The dance performance is supported by music that consists of Mardala, harmonium, violin, Bansuri and one or a group of vocalists.
Costume and Makeup
To transform into graceful feminine dancers, the boys do not cut their hair to make an elaborate hair-do in a knot and garlands are woven into the hair. The artists apply make-up on their face which is a combination of white and red powder. Kajal is applied around the eyes with a broad outline. The Bindi is applied on the forehead with a pattern made from sandalwood around it. The makeup holds so much significance that the traditional paintings adorn the face. Additionally, they are the identity of every dance school.
The dance costume has evolved over time. The traditional dress is a “Kanchula” which is a bright coloured blouse with shiny embellishment. An apron-like and embroidered silk cloth is tied around the waist like a frill worn around the legs called “nibibandha”.
With the passage of time and the influence of modernity, the Gotipua dancers have given up their traditional costume.
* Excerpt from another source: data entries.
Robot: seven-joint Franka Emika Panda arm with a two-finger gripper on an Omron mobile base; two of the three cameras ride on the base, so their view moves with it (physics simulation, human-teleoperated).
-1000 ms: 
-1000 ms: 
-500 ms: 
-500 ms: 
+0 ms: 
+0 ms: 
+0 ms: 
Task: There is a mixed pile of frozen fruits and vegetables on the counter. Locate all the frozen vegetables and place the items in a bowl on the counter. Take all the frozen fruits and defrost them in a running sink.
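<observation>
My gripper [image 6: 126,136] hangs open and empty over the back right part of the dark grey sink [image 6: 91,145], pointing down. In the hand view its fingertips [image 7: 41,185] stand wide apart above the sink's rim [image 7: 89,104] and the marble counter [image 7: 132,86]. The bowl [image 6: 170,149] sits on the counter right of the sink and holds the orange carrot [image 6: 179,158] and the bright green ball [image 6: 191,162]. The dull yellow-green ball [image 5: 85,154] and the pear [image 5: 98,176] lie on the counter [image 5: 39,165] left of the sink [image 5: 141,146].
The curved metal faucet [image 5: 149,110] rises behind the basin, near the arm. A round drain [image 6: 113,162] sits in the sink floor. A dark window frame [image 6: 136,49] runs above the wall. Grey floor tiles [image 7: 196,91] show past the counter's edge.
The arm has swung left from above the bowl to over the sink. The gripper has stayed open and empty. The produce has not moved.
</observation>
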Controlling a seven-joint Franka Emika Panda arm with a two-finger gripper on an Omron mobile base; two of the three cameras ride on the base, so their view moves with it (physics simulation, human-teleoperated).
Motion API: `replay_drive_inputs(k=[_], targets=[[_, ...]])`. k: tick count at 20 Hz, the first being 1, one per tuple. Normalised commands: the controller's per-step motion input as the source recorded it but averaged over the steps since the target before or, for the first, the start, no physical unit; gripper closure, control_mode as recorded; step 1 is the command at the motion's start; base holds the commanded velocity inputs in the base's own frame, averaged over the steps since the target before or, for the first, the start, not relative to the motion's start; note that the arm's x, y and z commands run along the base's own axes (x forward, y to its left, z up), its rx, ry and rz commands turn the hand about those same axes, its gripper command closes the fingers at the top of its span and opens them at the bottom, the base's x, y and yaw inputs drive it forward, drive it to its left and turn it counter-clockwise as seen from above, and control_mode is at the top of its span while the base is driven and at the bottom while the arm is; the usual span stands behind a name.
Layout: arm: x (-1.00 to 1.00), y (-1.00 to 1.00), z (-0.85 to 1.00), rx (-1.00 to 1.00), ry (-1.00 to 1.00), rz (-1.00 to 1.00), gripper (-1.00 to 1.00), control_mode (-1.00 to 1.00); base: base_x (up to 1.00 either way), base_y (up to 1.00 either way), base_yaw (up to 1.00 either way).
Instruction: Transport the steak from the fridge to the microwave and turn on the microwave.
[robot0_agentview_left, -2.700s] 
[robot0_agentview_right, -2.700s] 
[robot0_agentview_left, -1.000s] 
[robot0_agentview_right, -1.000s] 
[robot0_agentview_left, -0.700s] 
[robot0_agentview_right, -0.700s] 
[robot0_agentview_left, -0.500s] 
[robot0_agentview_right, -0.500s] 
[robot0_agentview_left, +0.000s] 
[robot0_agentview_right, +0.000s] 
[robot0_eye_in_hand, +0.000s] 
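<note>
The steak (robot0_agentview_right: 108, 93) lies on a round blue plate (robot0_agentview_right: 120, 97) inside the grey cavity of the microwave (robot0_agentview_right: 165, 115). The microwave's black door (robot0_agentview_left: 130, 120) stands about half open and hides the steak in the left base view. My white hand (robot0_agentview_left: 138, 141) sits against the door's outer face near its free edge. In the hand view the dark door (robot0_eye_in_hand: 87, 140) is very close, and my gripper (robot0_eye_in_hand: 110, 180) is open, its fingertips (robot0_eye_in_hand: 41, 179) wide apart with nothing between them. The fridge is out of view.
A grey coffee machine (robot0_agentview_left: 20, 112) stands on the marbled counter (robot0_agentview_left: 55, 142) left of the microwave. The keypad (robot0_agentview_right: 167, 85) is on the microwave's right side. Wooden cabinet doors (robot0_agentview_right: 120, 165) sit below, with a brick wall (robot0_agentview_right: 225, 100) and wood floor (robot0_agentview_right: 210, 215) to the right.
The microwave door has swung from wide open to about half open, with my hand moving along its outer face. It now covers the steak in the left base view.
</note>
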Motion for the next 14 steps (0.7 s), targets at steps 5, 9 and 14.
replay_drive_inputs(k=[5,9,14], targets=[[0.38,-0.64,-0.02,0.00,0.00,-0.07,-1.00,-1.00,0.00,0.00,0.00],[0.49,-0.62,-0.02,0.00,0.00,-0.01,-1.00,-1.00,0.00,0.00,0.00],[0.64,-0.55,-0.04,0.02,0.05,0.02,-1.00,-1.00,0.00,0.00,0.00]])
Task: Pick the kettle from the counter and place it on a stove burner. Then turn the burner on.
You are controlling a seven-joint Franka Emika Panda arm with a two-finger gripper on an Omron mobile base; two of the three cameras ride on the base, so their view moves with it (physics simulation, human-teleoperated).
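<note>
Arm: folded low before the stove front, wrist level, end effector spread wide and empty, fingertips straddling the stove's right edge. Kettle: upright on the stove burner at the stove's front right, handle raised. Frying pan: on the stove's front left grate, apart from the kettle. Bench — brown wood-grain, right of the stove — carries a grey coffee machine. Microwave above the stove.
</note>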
In some cases, they still stick to the age-old tradition and use the pattasari made with one piece of tissue around four meters long, which is worn tightly by having equal lengths of material on both sides, and by tying a knot on the navel. Those traditional dresses are now replaced by a new designed cloth that is much easier for dressing.
Implications of Gotipua
Gotipua inherently highlights the belief and ethos of the Hindu philosophy. Gotipuas represent the nature of the Supreme Lord by temporarily taking transgender identity, who just works through its thousands of manifestations on this Earth in the form of human beings. They represent the possibilities of numerous gender norms and several combinations of sex and gender.
As the Gotipua dance is performed by the downtrodden, it has opened up opportunities for a parallel economy for them, which is all set to gain international exposure, thanks to the brilliant works of several Odissi gurus in this field.
Guru Maguni Charan Das, a 96-year-old danseuse was honoured with the prestigious Padamshree Award in the year 2004 for his attempts to revive this old dance form.
Gotipua dance groups have now gained recognition from Odisha government and the future of this dance seems bright. Such arts are symbolic of India’s rich cultural heritage and the tolerance we have for all forms of life, irrespective of external differences. We must surely promote them to continue the legacy of India, a home to diverse art practices.